- Task instructions -
Could you give the whole listing again, exactly as it reads?
»»
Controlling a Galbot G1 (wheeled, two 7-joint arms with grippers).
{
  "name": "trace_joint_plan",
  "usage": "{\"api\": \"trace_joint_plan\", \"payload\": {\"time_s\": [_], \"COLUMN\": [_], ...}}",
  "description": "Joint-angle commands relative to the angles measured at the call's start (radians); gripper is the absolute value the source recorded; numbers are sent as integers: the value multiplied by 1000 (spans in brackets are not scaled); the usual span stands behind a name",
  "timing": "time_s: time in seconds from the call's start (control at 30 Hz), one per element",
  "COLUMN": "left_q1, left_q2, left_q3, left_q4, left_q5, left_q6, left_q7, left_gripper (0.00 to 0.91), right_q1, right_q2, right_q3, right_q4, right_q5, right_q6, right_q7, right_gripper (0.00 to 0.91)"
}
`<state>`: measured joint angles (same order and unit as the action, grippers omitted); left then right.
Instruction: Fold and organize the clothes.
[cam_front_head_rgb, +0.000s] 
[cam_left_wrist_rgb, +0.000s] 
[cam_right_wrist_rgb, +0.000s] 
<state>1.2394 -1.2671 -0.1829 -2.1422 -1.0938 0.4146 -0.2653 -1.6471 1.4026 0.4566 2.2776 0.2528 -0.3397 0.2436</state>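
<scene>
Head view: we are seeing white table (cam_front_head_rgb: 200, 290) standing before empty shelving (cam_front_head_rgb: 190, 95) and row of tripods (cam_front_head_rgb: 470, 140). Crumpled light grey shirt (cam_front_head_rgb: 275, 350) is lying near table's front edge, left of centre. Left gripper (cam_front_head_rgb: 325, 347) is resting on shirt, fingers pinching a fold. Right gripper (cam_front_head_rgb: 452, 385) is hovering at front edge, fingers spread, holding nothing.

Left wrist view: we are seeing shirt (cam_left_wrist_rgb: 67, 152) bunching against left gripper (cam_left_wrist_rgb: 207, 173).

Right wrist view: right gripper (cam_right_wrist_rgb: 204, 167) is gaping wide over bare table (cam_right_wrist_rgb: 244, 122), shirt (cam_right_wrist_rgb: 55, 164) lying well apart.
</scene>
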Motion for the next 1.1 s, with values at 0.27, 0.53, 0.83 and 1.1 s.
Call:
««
- Completed exercise -
Controlling a Galbot G1 (wheeled, two 7-joint arms with grippers).
{
  "name": "trace_joint_plan",
  "usage": "{\"api\": \"trace_joint_plan\", \"payload\": {\"time_s\": [_], \"COLUMN\": [_], ...}}",
  "description": "Joint-angle commands relative to the angles measured at the call's start (radians); gripper is the absolute value the source recorded; numbers are sent as integers: the value multiplied by 1000 (spans in brackets are not scaled); the usual span stands behind a name",
  "timing": "time_s: time in seconds from the call's start (control at 30 Hz), one per element",
  "COLUMN": "left_q1, left_q2, left_q3, left_q4, left_q5, left_q6, left_q7, left_gripper (0.00 to 0.91), right_q1, right_q2, right_q3, right_q4, right_q5, right_q6, right_q7, right_gripper (0.00 to 0.91)"
}
`<state>`: measured joint angles (same order and unit as the action, grippers omitted); left then right.
Instruction: Fold and organize the clothes.
[cam_front_head_rgb, +0.000s] 
[cam_left_wrist_rgb, +0.000s] 
[cam_right_wrist_rgb, +0.000s] 
<state>1.2394 -1.2671 -0.1829 -2.1422 -1.0938 0.4146 -0.2653 -1.6471 1.4026 0.4566 2.2776 0.2528 -0.3397 0.2436</state>
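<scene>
Head view: we are seeing white table (cam_front_head_rgb: 200, 290) standing before empty shelving (cam_front_head_rgb: 190, 95) and row of tripods (cam_front_head_rgb: 470, 140). Crumpled light grey shirt (cam_front_head_rgb: 275, 350) is lying near table's front edge, left of centre. Left gripper (cam_front_head_rgb: 325, 347) is resting on shirt, fingers pinching a fold. Right gripper (cam_front_head_rgb: 452, 385) is hovering at front edge, fingers spread, holding nothing.

Left wrist view: we are seeing shirt (cam_left_wrist_rgb: 67, 152) bunching against left gripper (cam_left_wrist_rgb: 207, 173).

Right wrist view: right gripper (cam_right_wrist_rgb: 204, 167) is gaping wide over bare table (cam_right_wrist_rgb: 244, 122), shirt (cam_right_wrist_rgb: 55, 164) lying well apart.
</scene>
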Motion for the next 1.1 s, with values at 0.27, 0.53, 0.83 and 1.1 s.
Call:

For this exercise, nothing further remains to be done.